4. Am I in the best funds?

Determining whether you are in the “best” funds depends on your financial goals, risk tolerance, and investment strategy. What is best for one investor might not be suitable for another. Sachin realized that his long-term strategy was yielding good returns, but momentary distractions led him to doubt his choices. Reviewing your portfolio regularly with a financial advisor can help ensure your investments remain aligned with your goals.

5. Why pay a fee to an advisor when investments, information, execution, and “advice” are available for free?

While it’s true that information and execution are available online, professional advice provides personalized and strategic planning that free resources cannot match. Sachin discovered that SEBI-registered investment advisors offer fiduciary services, ensuring advice is in the client’s best interest. They provide comprehensive financial planning, including investment management, tax planning, and estate planning, which free tools cannot fully replicate. The fee you pay is for their expertise, personalized attention, and the peace of mind knowing your finances are in professional hands.
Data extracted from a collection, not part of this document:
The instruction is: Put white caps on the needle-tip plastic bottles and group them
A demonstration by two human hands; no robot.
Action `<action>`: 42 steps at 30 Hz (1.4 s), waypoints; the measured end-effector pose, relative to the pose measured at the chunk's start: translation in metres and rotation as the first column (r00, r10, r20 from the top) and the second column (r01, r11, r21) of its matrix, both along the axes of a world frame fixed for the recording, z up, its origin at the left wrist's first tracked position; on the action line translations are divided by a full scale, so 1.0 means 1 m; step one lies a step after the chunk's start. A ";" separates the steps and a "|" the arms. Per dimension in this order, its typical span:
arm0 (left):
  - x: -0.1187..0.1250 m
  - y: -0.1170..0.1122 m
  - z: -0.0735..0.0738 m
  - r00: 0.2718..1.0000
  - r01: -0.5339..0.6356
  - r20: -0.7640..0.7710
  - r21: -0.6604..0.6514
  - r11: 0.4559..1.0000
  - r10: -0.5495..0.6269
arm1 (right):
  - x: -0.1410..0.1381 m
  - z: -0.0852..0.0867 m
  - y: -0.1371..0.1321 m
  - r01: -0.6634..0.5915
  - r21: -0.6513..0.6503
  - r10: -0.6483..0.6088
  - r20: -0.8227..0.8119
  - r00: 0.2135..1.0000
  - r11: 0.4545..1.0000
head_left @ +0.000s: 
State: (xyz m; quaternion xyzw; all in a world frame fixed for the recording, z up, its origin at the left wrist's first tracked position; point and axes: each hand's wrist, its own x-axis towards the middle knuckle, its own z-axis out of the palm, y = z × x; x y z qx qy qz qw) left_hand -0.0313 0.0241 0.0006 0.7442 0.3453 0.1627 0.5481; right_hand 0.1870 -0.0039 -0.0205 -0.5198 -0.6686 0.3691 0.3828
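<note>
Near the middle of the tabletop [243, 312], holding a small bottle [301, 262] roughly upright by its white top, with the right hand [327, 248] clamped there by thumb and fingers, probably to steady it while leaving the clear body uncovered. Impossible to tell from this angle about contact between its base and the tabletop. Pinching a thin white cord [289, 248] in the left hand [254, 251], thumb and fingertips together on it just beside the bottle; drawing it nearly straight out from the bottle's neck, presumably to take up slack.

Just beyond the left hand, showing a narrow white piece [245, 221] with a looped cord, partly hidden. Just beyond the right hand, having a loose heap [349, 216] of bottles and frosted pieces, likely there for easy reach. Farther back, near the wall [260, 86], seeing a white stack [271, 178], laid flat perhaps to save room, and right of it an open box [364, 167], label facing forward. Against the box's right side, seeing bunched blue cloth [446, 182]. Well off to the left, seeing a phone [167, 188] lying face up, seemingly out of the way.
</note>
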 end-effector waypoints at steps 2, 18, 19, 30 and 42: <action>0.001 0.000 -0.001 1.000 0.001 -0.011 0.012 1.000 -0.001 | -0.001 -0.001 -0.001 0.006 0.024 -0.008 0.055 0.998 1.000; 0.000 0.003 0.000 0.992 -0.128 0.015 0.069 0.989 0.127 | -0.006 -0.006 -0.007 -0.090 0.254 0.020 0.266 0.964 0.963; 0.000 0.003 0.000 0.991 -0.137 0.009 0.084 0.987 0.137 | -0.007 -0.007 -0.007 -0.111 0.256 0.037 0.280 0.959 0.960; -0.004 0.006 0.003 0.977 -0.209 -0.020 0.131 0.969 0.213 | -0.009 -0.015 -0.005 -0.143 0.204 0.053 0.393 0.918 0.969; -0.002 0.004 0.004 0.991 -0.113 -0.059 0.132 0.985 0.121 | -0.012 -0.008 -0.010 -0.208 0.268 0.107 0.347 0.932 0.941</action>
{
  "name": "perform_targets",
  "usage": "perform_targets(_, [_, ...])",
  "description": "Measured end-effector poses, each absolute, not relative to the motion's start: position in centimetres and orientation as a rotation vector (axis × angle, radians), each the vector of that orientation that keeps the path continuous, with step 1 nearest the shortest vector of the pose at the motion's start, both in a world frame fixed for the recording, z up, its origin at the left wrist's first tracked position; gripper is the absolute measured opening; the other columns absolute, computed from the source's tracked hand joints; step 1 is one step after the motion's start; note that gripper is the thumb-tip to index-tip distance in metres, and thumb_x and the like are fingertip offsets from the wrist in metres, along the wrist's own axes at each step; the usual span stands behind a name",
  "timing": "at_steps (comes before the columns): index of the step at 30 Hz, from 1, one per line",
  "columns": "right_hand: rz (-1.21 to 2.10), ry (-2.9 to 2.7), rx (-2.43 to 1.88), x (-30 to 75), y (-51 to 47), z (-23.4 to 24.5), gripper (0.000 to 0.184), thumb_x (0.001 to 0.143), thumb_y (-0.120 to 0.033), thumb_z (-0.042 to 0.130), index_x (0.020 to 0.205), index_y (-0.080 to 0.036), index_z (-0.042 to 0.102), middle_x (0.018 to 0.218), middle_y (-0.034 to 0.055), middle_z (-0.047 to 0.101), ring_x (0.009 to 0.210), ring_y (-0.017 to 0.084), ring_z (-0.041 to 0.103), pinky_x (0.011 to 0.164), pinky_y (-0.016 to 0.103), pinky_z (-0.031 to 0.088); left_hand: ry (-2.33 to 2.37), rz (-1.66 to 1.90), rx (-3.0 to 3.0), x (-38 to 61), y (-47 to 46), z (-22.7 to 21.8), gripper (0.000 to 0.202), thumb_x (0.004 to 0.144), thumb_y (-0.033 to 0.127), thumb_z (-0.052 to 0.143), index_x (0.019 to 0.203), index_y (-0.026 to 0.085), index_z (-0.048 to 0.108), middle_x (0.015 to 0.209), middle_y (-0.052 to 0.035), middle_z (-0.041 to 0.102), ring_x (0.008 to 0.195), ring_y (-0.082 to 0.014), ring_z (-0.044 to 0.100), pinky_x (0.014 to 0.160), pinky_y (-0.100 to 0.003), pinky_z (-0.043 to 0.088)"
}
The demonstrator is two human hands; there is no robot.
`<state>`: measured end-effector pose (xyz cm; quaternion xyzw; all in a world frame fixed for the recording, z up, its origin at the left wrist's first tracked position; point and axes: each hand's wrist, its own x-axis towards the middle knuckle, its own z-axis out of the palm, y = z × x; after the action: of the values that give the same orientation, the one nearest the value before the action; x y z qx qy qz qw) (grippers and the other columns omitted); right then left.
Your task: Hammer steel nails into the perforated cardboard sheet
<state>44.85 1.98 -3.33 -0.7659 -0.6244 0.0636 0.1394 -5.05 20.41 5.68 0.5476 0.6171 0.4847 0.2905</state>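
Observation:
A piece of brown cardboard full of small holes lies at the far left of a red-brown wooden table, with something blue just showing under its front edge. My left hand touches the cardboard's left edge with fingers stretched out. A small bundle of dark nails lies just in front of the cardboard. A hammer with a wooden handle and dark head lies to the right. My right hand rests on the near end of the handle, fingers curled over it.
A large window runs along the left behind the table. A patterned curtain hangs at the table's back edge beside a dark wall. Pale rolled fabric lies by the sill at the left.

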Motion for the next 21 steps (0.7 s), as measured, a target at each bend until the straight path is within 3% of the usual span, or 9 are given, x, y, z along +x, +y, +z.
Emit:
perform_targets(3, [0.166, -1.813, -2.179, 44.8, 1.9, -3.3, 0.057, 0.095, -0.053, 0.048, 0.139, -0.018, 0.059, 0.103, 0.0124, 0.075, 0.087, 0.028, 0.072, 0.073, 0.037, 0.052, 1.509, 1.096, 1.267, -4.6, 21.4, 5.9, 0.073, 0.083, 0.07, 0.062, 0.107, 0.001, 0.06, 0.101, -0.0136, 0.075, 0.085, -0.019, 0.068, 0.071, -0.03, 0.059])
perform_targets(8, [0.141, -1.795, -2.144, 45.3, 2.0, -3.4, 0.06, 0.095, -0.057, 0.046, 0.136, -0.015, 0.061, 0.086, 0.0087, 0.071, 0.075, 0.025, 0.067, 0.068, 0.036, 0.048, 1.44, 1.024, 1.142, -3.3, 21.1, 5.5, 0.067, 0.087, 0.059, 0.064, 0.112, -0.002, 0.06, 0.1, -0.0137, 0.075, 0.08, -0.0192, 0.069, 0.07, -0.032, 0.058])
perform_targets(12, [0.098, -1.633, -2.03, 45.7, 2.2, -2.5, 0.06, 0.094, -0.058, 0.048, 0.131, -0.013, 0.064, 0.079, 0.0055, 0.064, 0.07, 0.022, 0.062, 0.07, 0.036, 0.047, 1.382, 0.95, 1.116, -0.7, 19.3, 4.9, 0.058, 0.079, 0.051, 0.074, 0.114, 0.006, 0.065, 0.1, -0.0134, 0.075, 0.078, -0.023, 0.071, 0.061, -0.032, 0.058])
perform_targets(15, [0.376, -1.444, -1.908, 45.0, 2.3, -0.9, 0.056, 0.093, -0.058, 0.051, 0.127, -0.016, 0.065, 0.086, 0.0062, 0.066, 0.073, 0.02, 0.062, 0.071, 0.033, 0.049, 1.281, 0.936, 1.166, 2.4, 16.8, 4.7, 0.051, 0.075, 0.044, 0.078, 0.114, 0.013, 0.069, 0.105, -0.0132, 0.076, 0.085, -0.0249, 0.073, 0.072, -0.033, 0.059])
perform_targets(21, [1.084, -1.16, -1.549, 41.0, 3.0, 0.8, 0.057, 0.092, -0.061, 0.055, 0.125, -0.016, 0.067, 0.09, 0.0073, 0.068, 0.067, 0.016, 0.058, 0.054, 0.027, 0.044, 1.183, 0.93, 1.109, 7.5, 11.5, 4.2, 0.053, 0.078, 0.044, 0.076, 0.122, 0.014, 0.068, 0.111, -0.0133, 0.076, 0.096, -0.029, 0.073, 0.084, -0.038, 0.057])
Why work with a SEBI Registered Investment Advisor?

Working with a SEBI Registered Investment Advisor offers numerous benefits that can greatly enhance your financial planning experience. Here’s why:

  1. Fiduciary Duty: SEBI Registered Investment Advisors (RIAs) are bound by a fiduciary duty to act in their client’s best interests. This means they provide unbiased advice tailored to your financial goals, without any conflict of interest.
  2. Expertise and Experience: RIAs have the necessary qualifications and experience to guide you through complex financial decisions. They stay updated with market trends, regulatory changes, and new investment opportunities, ensuring your portfolio is well-managed.
  3. Comprehensive Financial Planning: Beyond just selecting investments, RIAs offer holistic financial planning, including retirement planning, tax optimization, estate planning, and risk management. This comprehensive approach ensures all aspects of your financial life are coordinated and optimized.
  4. Personalized Advice: Unlike generic advice available online, RIAs provide customized recommendations based on your unique financial situation, risk tolerance, and long-term objectives. This personalized approach helps in creating a robust and effective financial plan.
  5. Transparency and Trust: SEBI Registered Advisors are required to disclose their fees and any potential conflicts of interest. This transparency builds trust and allows you to understand exactly what you are paying for and what you can expect in return.
  6. Peace of Mind: Knowing that a professional is handling your investments and financial planning gives you peace of mind. Sachin, for instance, found relief and confidence after deciding to work with a SEBI Registered Investment Advisor, as it brought structure, professionalism, and strategic planning to his investments.

In summary, there are lots of distractions around, which may hamper your financial life to a great extent. It is important to have a balance between your professional work life and financial life. Working with a SEBI Registered Investment Advisor ensures that you receive expert, unbiased, and comprehensive financial advice, which can significantly improve your financial well-being and help you achieve your long-term goals.